■ **ACTIVITY**: Look through the material below and show every line with the word "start".

· · ·

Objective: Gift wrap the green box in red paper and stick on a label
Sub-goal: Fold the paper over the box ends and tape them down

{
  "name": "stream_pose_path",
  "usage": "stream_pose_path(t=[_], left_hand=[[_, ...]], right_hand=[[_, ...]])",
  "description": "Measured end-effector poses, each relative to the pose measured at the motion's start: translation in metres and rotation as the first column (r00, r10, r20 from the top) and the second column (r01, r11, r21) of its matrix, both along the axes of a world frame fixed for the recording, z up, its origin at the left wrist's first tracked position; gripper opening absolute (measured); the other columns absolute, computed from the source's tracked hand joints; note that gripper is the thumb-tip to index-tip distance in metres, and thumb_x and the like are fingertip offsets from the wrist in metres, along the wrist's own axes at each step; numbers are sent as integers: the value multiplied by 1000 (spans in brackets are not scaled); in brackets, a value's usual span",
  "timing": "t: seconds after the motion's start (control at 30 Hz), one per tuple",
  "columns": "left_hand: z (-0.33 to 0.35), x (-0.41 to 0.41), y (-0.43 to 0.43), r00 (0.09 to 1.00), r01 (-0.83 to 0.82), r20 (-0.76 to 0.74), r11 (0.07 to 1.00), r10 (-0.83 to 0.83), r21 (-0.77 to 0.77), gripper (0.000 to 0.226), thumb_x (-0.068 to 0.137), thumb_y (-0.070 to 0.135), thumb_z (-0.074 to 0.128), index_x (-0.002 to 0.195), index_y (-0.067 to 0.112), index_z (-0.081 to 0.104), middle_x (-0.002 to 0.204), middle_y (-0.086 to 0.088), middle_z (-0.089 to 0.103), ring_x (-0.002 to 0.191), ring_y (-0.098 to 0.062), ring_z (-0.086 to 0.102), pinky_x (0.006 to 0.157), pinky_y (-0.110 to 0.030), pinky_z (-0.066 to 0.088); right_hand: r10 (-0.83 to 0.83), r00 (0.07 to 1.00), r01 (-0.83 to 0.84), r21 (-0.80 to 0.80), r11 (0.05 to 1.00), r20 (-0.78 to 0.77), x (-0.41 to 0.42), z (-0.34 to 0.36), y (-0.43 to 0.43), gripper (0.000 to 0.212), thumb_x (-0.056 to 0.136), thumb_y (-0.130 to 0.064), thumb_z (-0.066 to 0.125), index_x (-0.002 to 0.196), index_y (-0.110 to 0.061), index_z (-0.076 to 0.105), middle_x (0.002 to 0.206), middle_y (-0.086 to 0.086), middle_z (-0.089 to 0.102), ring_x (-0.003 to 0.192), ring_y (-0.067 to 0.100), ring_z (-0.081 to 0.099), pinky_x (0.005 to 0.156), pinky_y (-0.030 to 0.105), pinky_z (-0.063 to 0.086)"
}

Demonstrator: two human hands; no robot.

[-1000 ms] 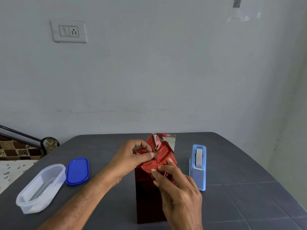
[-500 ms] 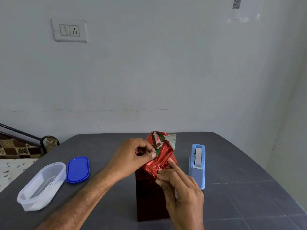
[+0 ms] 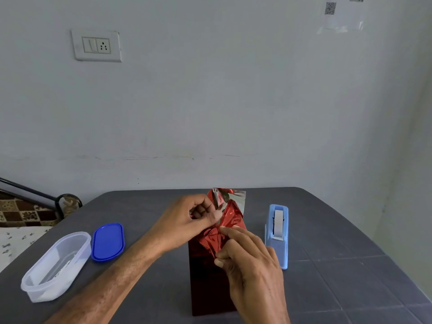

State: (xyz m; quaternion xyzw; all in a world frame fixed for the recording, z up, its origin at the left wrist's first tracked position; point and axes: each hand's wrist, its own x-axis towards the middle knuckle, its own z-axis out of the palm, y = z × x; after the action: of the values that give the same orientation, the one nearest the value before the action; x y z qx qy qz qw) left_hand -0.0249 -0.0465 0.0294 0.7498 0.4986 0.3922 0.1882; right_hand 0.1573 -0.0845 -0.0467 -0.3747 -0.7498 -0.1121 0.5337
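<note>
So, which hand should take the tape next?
Probably the right hand: the tape dispenser stands just beside it, while the left hand, on the far side, pinches the folded paper.

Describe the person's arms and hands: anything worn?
Two bare hands, no gloves. Left hand and right hand show no rings, watch or wristband. The left forearm is bare to the frame edge, no sleeve in view. The right arm is cut off just past the wrist.

No legible words, brands or numbers. QR code (image 3: 330, 8), printed on a paper sheet (image 3: 343, 18) taped to the wall (image 3: 233, 101); too small to decode.
</note>
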Motion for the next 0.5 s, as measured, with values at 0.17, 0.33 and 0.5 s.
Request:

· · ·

■ **WRITTEN SOLUTION**:
  "description": "Measured end-effector poses, each relative to the pose measured at the motion's start: translation in metres and rotation as the first column (r00, r10, r20 from the top) and the second column (r01, r11, r21) of its matrix, both along the axes of a world frame fixed for the recording, z up, its origin at the left wrist's first tracked position; gripper opening absolute (measured); the other columns absolute, computed from the source's tracked hand joints; note that gripper is the thumb-tip to index-tip distance in metres, and thumb_x and the like are fingertip offsets from the wrist in metres, along the wrist's own axes at each step; numbers are sent as integers: the value multiplied by 1000 (spans in brackets are not scaled); in brackets, a value's usual span",
  "timing": "t: seconds after the motion's start (control at 30 Hz), one per tuple",

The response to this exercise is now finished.